Uma palavra derradeira para dizer que Cristiano Ronaldo é, de longe, o melhor jogador do mundo. É que o futebol hoje não se esgota na dimensão táctica ou nas incidências das quatro linhas: envolve uma componente estratégica, emocional e humana. Uma componente de liderança decisiva – e Cristiano Ronaldo é um líder por natureza, o que dá razão supervenientemente a outro odiado dos “catedráticos da bola” chamado Luiz Filipe Scolari. A forma como Cristiano Ronaldo reage à dura e injusta adversidade (não estamos tão certos de que não há malícia, para não dizer dolo, na conduta de Payet) e estimula a equipa é um acto de grandeza humana, uma lição de liderança e uma demonstração de fé e dedicação por uma causa. Que era, afinal, a nossa causa. É ver a forma como Cristiano Ronaldo inspira Éder , transmite-lhe confiança – e depois a forma como os dois festejam o golo.
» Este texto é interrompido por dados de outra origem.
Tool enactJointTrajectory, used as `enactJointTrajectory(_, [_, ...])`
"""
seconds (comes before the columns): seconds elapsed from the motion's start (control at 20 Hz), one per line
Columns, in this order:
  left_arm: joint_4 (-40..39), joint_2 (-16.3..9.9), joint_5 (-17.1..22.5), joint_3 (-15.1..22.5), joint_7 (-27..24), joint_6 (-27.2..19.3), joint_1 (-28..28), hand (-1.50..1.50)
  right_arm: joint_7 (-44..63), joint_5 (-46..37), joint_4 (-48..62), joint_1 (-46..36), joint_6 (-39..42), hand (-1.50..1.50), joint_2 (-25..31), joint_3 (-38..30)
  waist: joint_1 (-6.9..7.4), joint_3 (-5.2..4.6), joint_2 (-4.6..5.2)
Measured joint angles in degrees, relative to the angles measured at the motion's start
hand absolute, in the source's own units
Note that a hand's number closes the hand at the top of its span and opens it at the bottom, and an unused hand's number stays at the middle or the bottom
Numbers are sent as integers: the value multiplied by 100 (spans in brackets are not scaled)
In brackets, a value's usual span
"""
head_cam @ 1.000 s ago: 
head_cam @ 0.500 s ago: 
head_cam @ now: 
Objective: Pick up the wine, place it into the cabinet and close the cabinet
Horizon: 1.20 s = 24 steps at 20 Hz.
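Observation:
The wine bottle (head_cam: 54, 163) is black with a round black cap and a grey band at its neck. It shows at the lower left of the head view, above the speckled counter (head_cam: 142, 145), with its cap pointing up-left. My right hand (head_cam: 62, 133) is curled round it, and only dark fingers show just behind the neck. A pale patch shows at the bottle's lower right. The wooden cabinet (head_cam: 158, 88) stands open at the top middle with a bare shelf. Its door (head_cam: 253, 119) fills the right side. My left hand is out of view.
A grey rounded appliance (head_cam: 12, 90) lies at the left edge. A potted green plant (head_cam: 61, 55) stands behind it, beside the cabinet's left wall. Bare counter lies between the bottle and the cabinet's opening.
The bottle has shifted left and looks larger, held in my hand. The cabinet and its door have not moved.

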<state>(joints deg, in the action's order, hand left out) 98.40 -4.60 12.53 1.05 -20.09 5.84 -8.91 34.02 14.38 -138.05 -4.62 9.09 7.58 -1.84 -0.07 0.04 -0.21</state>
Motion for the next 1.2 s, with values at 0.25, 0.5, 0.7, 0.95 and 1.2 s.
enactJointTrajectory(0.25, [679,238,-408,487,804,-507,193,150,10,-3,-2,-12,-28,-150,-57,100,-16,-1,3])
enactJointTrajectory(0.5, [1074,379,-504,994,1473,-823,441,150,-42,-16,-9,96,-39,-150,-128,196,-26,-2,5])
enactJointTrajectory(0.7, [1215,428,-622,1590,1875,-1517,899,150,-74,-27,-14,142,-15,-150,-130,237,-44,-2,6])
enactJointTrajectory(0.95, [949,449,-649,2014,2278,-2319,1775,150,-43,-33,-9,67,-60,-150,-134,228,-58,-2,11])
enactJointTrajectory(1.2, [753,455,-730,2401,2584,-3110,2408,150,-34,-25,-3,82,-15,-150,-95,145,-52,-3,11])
Nós somos suspeitos, na medida em que somos admiradores confessos de Cristiano Ronaldo. Contudo, parece-nos evidente que Cristiano Ronaldo ganhará facilmente e justamente mais uma Bola de Ouro – ele é, sem dúvida, o melhor jogador do mundo. E para nós, juntamente com a toda a equipa portuguesa, foi a figura do EURO. Até porque converteu as fraquezas que lhe eram apontadas pela crítica em forças e virtudes. Haverá maior feito? Agora, há que recuperar rapidamente pois ainda há muito para ganhar, Cristiano!
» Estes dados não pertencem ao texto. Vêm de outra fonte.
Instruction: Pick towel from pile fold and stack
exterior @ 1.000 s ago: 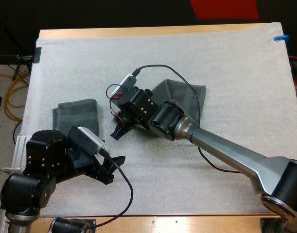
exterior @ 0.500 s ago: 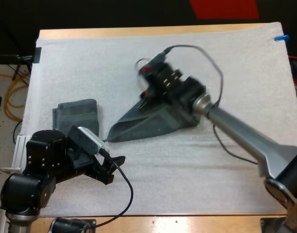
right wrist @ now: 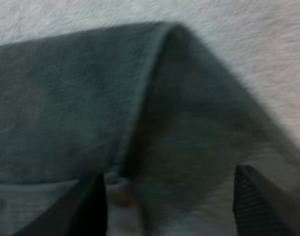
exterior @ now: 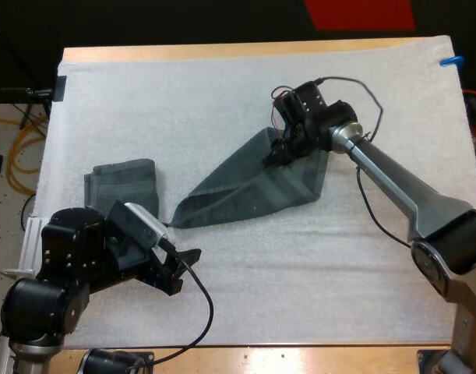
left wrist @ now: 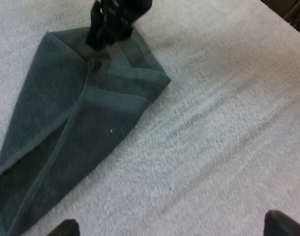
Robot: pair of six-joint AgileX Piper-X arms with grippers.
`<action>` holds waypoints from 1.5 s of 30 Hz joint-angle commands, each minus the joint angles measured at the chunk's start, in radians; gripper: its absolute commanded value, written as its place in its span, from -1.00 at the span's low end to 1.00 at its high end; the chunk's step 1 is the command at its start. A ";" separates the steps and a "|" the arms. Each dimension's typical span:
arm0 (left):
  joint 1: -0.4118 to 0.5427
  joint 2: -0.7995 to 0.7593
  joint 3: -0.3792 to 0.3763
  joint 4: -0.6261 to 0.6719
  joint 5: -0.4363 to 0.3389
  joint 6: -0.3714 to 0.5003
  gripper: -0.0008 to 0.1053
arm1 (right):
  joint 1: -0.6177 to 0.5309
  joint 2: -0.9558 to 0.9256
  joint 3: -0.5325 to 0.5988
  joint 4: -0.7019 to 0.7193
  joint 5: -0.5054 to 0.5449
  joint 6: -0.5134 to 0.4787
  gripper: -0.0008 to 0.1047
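The spread towel (exterior: 253,191) lies diagonally across the middle of the white mat (exterior: 144,93), and the right hand (exterior: 279,154) with its arm stands over the towel's far corner, blocking entry from the right. The folded towel (exterior: 122,181) occupies the mat's left side just beyond the left hand (exterior: 181,273), with a narrow strip of bare mat between it and the spread towel's near tip. The mat's far band and near centre are open for passage.

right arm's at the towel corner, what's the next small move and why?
Probably lift the right gripper straight up, clear of the towel. Its fingers stand apart over the far corner, and the towel lies stretched on the mat, its near tip by the open left gripper.
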 commanded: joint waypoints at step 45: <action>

Quanto ao mais, Rui Patrício – enorme guarda-redes. João Mário – jogador soberbo e com uma classe fascinante. Adrien Silva – muito competente. Renato Sanches – brutal, uma energia inesgotável e um dinamismo inigualável. Pepe – imperial, o homem intransponível. José Fonte – um defesa exemplar. Éder – o nosso herói. Raphael Guerreiro – a revelação do EURO,  um defesa esquerdo como há muito não se via…

Mais importante: Viva Portugal! Somos campeões! Portugal allez!